Lenovo offers a variety of different Mods that include a projector, a battery, and even a Hasselblad camera. While I'll be going into more detail in a future review, I can tell you that the one module I was able to test, the Incipio offGRID Power Pack, worked like a charm and enhanced the experience of the Moto Z immensely. If modular components are going to take off in the near future, Lenovo has hit the nail on the head with its interface and other manufacturers should take note.
Let's be clear - the Moto Z is a pretty good device - but it does have some caveats. While the handset is snappy and the Android experience is close to stock, the camera and battery are two areas where the Moto Z fails to impress. While the camera software can always be tweaked in a later update, the battery will always remain the same, and 2600 mAh is simply not enough. While those that are on Verizon will have the option of going with the beefier Moto Z Force with a larger battery, there is no GSM equivalent of that handset. Instead, Lenovo's only option for GSM users is the Moto Z Play, that offers a larger battery, but at the expense of 1GB RAM, 32GB onboard storage, and a mid-tier CPU/GPU.
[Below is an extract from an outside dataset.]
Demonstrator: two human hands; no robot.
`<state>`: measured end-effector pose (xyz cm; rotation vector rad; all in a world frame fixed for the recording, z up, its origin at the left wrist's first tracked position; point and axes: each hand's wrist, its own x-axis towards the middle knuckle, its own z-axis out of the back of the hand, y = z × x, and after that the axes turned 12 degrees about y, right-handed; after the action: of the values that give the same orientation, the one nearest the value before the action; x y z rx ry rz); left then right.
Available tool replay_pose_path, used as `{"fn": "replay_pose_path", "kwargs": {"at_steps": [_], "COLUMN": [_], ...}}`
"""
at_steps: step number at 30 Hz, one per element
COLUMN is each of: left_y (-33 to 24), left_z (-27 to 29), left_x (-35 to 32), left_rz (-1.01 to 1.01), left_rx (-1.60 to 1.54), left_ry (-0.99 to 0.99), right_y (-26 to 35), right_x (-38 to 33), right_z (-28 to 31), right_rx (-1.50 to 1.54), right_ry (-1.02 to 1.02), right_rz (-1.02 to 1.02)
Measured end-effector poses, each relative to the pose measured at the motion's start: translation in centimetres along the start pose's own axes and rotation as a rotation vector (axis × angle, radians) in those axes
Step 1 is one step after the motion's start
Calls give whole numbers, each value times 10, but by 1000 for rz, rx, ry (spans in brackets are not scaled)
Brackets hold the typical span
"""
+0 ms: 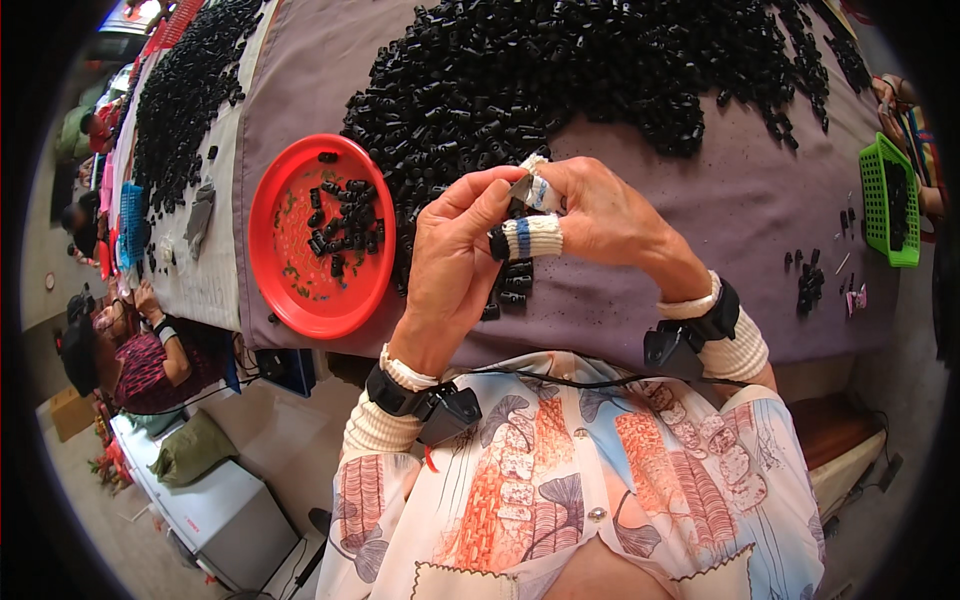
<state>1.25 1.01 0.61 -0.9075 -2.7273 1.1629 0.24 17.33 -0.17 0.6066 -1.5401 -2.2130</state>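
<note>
My left hand (450, 245) is closed, its thumb and forefinger pinched together in front of my chest. A small black plastic part (497, 243) shows beside its palm, partly hidden by the fingers. My right hand (605, 215) is bent in close to it, with white knitted finger sleeves (533, 237) striped in blue. A small grey blade-like piece (520, 188) sits between the fingertips of both hands, nearest the right thumb; its far end is covered. Below the hands, several loose black parts (513, 283) lie on the purple-grey cloth (640, 300).
A large heap of black parts (540, 75) spreads behind my hands. At left stands a red round tray (265, 240) with black parts in it. A green basket (878, 200) is at the far right, near another person's hand (930, 200). More people sit along the left.
</note>
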Motion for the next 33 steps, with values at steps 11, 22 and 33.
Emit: {"fn": "replay_pose_path", "kwargs": {"at_steps": [11, 22, 33], "left_y": [1, 1, 1], "left_z": [-1, 1, -4], "left_x": [0, 1, 1], "left_rz": [0, 7, -9], "left_rx": [36, -20, 12], "left_ry": [-34, -11, -33], "right_y": [3, -3, -1], "right_x": [-2, 0, -2], "right_z": [2, 1, 0], "right_rx": [1, 23, -32], "right_ry": [39, -1, 6], "right_rz": [9, 26, 22]}}
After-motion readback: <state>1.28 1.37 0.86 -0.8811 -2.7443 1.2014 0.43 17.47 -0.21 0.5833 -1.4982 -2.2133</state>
While $699 isn't an outrageous price for a top-tier handset, you really can't feel good paying that much for a Moto Z. While I wasn't expecting the Z to be the best, I was left expectingmore. If Lenovo wants to compete seriously with the likes of Samsung and LG, it needs to understand that before it can experiment with creative solutions, it needs to make sure that its core offering is rock solid. This is especially true when the mid-range offerings are becoming more competitive and priced far below the $600 mark. Although Lenovo is certainly off to a good start with this year's Moto lineup, it will need to refine and evolve its offerings to remain relevant.